*Work instruction:* Please output exactly the part of the records below that opens with the line containing "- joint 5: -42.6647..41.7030" and closes with the line containing "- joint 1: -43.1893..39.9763", both lines included, and nothing else.

+++++

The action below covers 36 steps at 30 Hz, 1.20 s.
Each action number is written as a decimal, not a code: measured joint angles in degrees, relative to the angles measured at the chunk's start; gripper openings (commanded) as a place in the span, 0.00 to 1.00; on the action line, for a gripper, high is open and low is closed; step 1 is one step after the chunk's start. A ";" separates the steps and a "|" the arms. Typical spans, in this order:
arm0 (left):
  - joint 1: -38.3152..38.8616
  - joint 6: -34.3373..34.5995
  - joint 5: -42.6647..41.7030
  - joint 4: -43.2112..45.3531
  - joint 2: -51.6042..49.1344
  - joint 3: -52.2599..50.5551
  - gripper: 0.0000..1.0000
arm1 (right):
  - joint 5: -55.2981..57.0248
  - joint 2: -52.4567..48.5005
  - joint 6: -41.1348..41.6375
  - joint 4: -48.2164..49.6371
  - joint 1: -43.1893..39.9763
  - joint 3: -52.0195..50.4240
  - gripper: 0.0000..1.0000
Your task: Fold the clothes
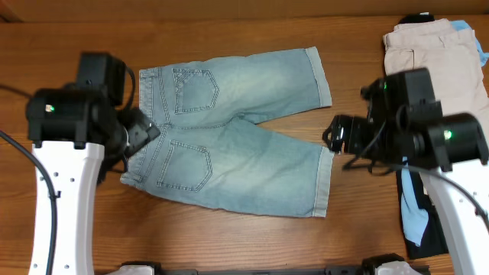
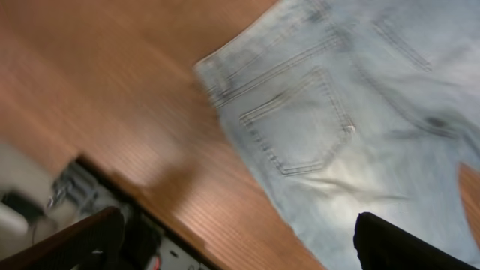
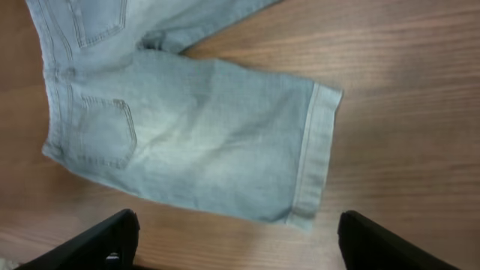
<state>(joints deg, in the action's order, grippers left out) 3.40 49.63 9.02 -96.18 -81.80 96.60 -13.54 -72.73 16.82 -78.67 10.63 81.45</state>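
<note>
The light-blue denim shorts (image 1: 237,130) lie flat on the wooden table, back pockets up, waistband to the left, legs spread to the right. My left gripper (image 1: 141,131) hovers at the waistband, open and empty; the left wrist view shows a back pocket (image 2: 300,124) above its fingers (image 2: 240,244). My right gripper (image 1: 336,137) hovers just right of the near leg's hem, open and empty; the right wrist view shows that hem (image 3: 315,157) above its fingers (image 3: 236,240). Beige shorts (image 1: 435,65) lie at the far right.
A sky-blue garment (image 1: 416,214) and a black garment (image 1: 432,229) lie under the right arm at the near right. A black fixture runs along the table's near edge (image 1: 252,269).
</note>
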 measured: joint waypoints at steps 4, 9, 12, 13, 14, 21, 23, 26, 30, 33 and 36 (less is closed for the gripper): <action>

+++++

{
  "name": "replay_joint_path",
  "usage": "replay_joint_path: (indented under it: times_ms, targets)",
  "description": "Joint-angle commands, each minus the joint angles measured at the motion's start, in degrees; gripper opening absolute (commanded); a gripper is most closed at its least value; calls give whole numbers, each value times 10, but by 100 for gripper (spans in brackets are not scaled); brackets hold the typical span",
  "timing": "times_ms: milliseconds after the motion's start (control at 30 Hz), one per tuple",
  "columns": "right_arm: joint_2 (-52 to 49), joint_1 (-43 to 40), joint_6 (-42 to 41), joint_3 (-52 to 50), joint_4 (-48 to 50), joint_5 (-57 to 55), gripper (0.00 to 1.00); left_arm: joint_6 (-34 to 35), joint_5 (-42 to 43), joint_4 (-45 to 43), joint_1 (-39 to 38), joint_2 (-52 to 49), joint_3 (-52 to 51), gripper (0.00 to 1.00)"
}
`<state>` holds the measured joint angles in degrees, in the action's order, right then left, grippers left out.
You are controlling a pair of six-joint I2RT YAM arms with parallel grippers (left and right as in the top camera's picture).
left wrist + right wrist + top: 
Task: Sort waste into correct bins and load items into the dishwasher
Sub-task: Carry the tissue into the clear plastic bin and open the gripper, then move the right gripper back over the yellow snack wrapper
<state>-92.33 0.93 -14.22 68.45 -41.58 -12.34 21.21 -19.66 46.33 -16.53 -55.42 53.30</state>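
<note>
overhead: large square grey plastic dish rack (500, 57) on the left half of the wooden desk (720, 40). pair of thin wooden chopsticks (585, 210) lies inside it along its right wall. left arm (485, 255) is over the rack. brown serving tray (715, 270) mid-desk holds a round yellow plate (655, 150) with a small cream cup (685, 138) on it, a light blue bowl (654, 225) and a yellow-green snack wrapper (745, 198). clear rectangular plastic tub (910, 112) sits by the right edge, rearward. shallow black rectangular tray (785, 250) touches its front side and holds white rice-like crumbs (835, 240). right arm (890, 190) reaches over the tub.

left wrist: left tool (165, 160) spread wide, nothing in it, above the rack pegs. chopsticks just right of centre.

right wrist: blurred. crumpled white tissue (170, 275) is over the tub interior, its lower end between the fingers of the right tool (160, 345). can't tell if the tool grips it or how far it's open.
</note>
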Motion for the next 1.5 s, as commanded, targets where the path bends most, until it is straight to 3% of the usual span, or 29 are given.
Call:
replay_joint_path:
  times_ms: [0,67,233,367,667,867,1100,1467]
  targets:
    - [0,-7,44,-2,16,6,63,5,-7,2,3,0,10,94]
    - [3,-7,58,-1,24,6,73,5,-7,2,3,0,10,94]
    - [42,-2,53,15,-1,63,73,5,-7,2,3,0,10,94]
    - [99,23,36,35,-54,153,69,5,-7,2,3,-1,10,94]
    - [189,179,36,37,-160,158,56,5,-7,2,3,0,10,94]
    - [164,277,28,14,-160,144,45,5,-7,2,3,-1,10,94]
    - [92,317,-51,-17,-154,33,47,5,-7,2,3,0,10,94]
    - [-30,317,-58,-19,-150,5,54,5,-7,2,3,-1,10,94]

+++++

*Exercise answer:*
  - joint 5: -42.6647..41.7030
  - joint 4: -43.2112..45.3531
  - joint 2: -51.6042..49.1344
  - joint 3: -52.2599..50.5551
  - gripper: 0.0000..1.0000
arm1 (right):
  - joint 5: -55.2981..57.0248
  - joint 2: -52.4567..48.5005
  - joint 6: -41.1348..41.6375
  - joint 4: -48.2164..49.6371
  - joint 1: -43.1893..39.9763

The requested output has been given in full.